Detection of Recurrent Genetic Mutations in Intravascular Large B-Cell Lymphoma By Comprehensive Genetic Analyses Using Peripheral Blood Circulating Cell-Free DNA

Background: Intravascular large B-cell lymphoma (IVLBCL) is a subtype of diffuse large B-cell lymphoma (DLBCL) characterized by the selective growth of tumor cells in the lumina of small vessels. The characteristics of the disease, such as the lack of remarkable lymphadenopathy and the presence of non-specific clinical symptoms, including documented fever of unknown origin, make precise diagnosis difficult; random organ biopsies from bone marrow, skin, and lung are still performed to detect tumor cells. Recently, many recurrent genetic mutations have been detected, especially in DLBCL, but the genetic background in IVLBCL has not been fully elucidated because of the difficulty in obtaining sufficient live tumor cells from diagnostic specimens for subsequent genetic analyses. Previously, we demonstrated that peripheral blood circulating cell-free DNA (cfDNA) in DLBCL is an alternative tumor DNA (tDNA) source for comprehensive genetic analyses (Suzuki Y, et al. ASH 2014 #1658). In this report, we demonstrate that the concentration of cfDNA is significantly higher in IVLBCL than in DLBCL, and that efficiently accumulating the tDNA in peripheral blood is useful for comprehensive genetic analyses to detect recurrent genetic mutations in IVLBCL.

Aims: Confirmation of recurrent genetic mutations in IVLBCL using plasma cfDNA.

Methods: The study population included 54 B-cell lymphoma patients (IVLBCL, N=21; DLBCL, N=21; follicular lymphoma, N=12) and healthy volunteer donors (N=14). In IVLBCL patients, primary bone marrow (BM) cells containing tumor cells were transplanted into NOD/Shi- scid IL2Rγ^null mice to generate a xenograft model (Shimada K, et al. Leukemia 2016), and the tumor cells from tumors formed in the spleen of the mouse model were purified using anti-CD19 antibody-conjugated magnetic beads to obtain tDNA. For genetic analyses using cfDNA and DNAs from purified tumor cells, whole-exome sequencing (WES) using the HiSeq 2000 (Illumina) and Sanger sequencing for reconfirmation of those mutations were performed.

Results: The cfDNA concentrations were significantly higher in DLBCL and IVLBCL than in normal donors (p=0.037 and 0.036, respectively), and the concentration was significantly higher in IVLBCL than in DLBCL (p<0.001). WES using DNA from whole BM cells (BM-DNA) with infiltration of IVLBCL tumor cells (10 to 20% by flow cytometry analysis, 2 patients) or tumor cells purified from the IVLBCL xenograft model and corresponding cfDNA indicated that mostly the same mutations were detected (more than 200 mutations in each patient). There was a tendency for a higher variant allele frequency in cfDNA than in BM-DNA. If the tumor cell ratio in BM was 5% or less, mutations that could be detected by cfDNA were not detected efficiently in BM-DNA. WES analysis to detect genetic mutations was feasible in all cfDNA samples from IVLBCL patients. The mutations confirmed frequently in IVLBCL were: CD79B (67%), MYD88 (52%), IRF4 (38%), SETD1B (52%), PRDM1 (33%), TOX (33%), ETV6 (57%), and TBL1XR1 (48%). Somatic hypermutations in PIM1 and IGLL5 genes were frequently confirmed (95% and 87%, respectively). Interestingly, abnormalities in genes related to immune escape such as CD58 and HLA-B were also detected in a significant number of patients.
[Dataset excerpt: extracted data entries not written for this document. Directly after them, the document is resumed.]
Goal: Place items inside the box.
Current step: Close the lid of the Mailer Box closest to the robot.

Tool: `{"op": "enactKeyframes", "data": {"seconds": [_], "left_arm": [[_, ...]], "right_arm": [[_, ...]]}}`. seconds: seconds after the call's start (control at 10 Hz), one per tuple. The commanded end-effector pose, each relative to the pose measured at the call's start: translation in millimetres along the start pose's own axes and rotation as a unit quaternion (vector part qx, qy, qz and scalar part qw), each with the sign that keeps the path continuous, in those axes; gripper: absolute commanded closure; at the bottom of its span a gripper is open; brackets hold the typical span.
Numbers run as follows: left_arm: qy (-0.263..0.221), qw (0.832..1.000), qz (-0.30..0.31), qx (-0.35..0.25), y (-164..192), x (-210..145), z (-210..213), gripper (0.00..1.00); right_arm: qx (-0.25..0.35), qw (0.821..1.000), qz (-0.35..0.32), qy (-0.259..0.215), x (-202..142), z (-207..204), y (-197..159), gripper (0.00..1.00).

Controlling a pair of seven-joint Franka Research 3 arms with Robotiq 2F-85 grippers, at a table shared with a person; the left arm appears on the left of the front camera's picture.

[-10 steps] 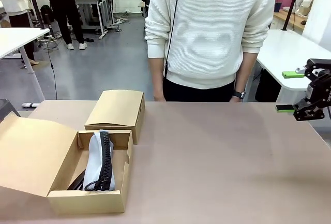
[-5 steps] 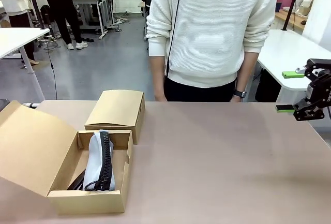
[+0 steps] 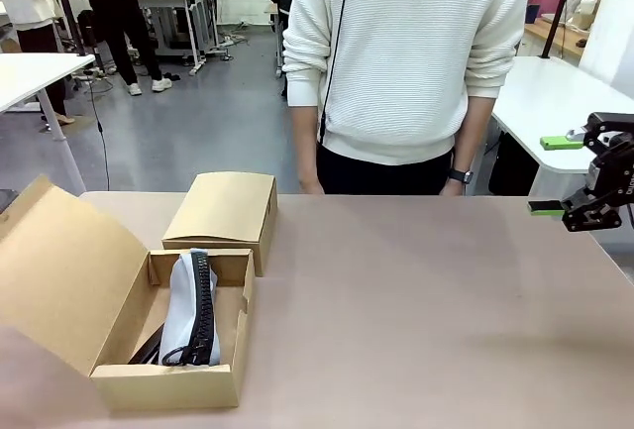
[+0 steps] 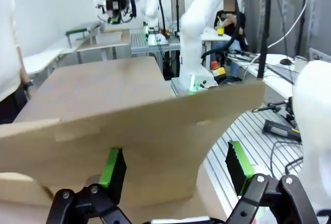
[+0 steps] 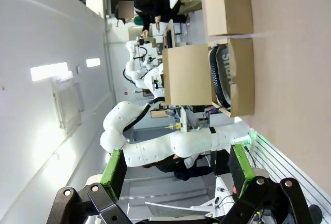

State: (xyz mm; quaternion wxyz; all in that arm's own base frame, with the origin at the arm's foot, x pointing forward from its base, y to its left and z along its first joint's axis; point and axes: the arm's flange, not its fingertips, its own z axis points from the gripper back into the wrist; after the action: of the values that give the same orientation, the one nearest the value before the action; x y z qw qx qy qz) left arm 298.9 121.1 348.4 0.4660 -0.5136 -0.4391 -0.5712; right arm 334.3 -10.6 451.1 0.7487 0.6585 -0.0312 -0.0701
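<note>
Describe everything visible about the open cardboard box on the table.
The open box is plain brown cardboard, shallow and rectangular, sitting flat near the table's left front corner. Its hinged lid leans back to the left, raised at a slant. Inside lies a pale zip pouch with a dark zipper running lengthwise, and something black beneath it. A second, closed cardboard box sits right behind it.

No legible text; white lettering on dark object (image 5: 226, 64) in box (image 5: 243, 79) unreadable
</note>
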Motion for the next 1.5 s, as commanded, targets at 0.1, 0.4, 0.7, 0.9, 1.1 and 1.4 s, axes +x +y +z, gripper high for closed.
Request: {"op": "enactKeyframes", "data": {"seconds": [0.1,0.4,0.7,0.9,1.1,1.4], "left_arm": [[-0.045,0.998,-0.031,0.032,-1.3,19.3,-52.5,0.03],[-0.029,0.998,-0.029,0.036,7.7,20.3,-106.5,0.03],[0.02,0.999,-0.029,0.027,21.5,4.2,-152.2,0.03],[0.052,0.996,-0.015,0.074,19.7,-5.3,-181.0,0.03],[0.076,0.991,-0.011,0.111,22.1,-12.0,-190.7,0.03],[0.097,0.981,-0.002,0.17,20.6,-28.8,-208.5,0.03]], "right_arm": [[-0.002,1.0,-0.006,0.004,-0.9,3.3,5.3,0.0],[-0.002,1.0,-0.006,0.004,-0.9,3.3,5.3,0.0],[-0.002,1.0,-0.006,0.004,-0.9,3.3,5.3,0.0],[-0.002,1.0,-0.006,0.004,-0.9,3.3,5.3,0.0],[-0.002,1.0,-0.006,0.004,-0.9,3.3,5.3,0.0],[-0.002,1.0,-0.006,0.004,-0.9,3.3,5.3,0.0]]}}
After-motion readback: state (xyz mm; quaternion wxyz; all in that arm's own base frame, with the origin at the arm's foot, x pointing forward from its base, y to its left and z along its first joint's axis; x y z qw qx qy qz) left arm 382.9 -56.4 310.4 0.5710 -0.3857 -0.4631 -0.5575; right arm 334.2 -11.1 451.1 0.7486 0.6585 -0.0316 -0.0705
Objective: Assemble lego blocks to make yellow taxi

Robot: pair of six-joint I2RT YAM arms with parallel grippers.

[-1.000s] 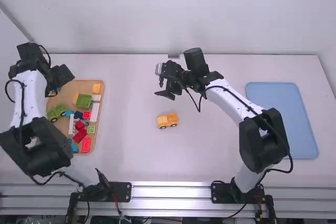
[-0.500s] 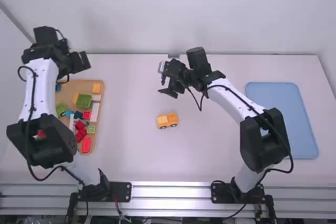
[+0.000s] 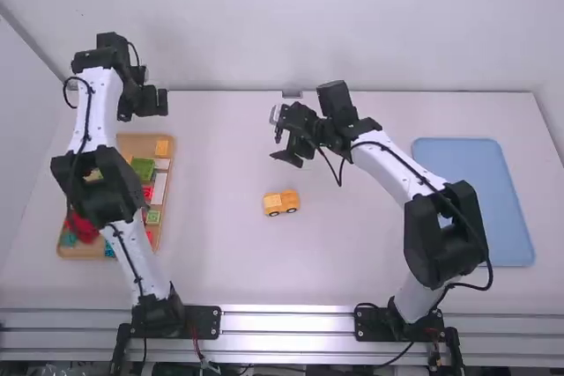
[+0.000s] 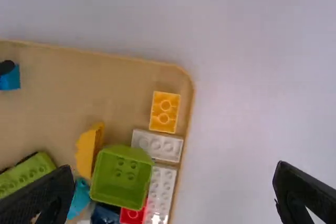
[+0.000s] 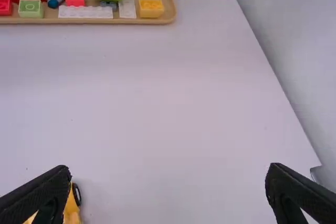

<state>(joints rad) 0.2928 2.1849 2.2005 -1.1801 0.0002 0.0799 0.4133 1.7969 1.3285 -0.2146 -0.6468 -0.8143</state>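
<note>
Mostly smooth finishes
We're seeing slightly glossy plastic on the yellow block (image 4: 165, 112), a matt tray (image 4: 58, 82) that looks like wood, a smooth matt table (image 3: 220, 165) and kinda shiny metal rails (image 3: 286, 324).

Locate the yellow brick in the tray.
High view, left side: the yellow brick sits in the far right corner of the tray, just beyond a white brick.

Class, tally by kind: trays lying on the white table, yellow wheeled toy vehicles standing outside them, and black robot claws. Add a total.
Trays: 2 (tan rectangular tray, light-blue rectangular tray)
Yellow wheeled toy vehicles outside: 1 (yellow toy vehicle)
Black robot claws: 2 (left claw, right claw)
Total: 5
</note>
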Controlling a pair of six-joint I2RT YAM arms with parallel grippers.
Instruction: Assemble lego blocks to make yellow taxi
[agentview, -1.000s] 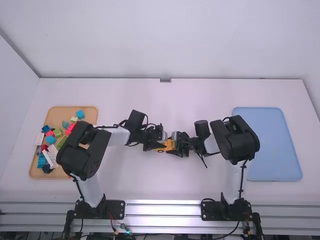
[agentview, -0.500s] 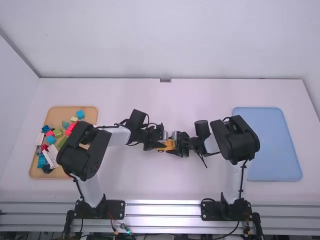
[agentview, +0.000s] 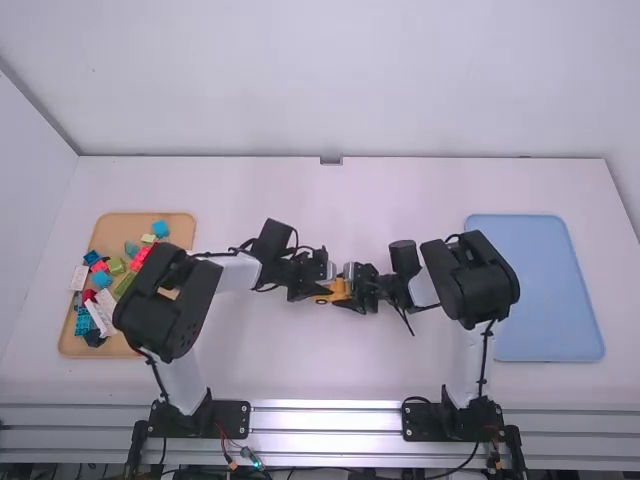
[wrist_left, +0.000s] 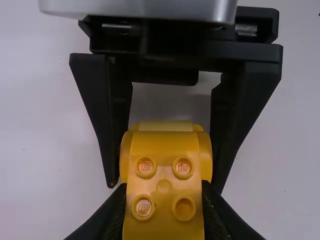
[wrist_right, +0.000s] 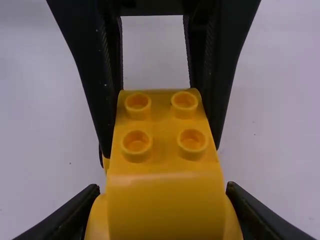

Discussion: The concentration of cfDNA is significantly higher in IVLBCL than in DLBCL, and it appeared to be sufficient to carry out comprehensive genetic analyses to accumulate tDNA. Moreover, the WES analysis using cfDNA could detect genetic mutations more efficiently than that using corresponding BM-DNA. The profiling of recurrent genetic mutations in IVLBCL is partly similar to that in activated B-cell type DLBCL with mutations in NF-κB pathway-related factors, and, intriguingly, they resemble those in B-cell lymphomas that infiltrate into immunologically sanctuary organs, e.g., primary CNS, testis, and breast lymphomas. The present data suggest that genetic analysis using cfDNA in addition to random organ biopsies may become a powerful, safer, and painless strategy to predict the presence of IVLBCL in the clinical setting.